## WORK TASK:
Every line below from the one containing "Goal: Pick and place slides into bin" through the one containing "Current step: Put" must be transcribed exactly. Omit all lines outside that stretch.

## INPUT DATA:
****************

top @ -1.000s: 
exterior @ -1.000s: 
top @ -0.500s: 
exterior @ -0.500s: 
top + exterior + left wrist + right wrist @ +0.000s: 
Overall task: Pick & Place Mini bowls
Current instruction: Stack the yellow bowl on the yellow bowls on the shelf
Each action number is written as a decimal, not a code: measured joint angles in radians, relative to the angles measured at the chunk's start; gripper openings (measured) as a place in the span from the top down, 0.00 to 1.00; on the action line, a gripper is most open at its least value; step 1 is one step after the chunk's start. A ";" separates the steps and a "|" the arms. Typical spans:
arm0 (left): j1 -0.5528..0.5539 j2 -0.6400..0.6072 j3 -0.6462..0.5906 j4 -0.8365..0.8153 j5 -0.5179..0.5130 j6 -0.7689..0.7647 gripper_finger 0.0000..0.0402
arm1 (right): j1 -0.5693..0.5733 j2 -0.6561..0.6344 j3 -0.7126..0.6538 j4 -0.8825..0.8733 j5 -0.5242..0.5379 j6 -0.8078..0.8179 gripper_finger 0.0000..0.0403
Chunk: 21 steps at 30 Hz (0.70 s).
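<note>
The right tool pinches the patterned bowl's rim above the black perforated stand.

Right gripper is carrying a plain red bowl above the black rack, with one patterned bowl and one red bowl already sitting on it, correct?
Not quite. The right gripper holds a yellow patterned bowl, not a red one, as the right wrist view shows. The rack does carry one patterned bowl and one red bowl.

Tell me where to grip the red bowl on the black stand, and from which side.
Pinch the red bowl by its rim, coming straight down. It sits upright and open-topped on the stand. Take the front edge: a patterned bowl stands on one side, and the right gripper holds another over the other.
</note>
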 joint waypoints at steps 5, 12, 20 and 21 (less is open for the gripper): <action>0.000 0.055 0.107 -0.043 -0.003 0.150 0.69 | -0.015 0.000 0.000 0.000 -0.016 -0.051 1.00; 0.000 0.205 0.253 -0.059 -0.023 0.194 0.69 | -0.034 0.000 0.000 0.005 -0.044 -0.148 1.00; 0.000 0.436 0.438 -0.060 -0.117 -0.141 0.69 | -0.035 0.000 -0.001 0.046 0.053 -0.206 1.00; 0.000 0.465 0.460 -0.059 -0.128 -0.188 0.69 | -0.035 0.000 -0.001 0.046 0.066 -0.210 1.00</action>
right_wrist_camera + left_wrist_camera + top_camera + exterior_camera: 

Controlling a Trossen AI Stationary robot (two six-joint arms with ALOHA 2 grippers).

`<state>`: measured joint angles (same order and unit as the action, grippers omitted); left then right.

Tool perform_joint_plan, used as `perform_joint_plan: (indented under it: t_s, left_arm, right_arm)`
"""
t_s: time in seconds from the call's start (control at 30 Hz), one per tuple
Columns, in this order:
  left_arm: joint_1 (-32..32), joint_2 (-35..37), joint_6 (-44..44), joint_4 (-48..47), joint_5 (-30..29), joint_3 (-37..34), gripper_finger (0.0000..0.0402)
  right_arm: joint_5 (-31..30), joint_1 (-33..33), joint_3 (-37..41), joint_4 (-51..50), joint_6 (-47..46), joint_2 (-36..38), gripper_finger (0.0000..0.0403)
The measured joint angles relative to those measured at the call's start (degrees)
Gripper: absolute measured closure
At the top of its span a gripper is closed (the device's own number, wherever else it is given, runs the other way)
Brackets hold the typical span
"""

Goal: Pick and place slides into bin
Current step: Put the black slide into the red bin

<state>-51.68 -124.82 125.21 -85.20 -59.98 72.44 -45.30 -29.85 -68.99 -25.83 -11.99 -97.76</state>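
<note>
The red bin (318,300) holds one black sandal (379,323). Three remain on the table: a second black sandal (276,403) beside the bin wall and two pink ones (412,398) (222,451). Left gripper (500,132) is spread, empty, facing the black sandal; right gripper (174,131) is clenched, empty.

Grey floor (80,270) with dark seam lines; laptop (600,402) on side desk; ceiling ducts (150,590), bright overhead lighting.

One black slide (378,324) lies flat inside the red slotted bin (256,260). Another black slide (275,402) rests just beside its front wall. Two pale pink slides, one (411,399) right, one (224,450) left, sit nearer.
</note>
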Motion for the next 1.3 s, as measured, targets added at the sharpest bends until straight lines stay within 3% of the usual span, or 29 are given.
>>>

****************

## COMPLETED TASK:
Goal: Pick and place slides into bin
Current step: Put the black slide into the red bin

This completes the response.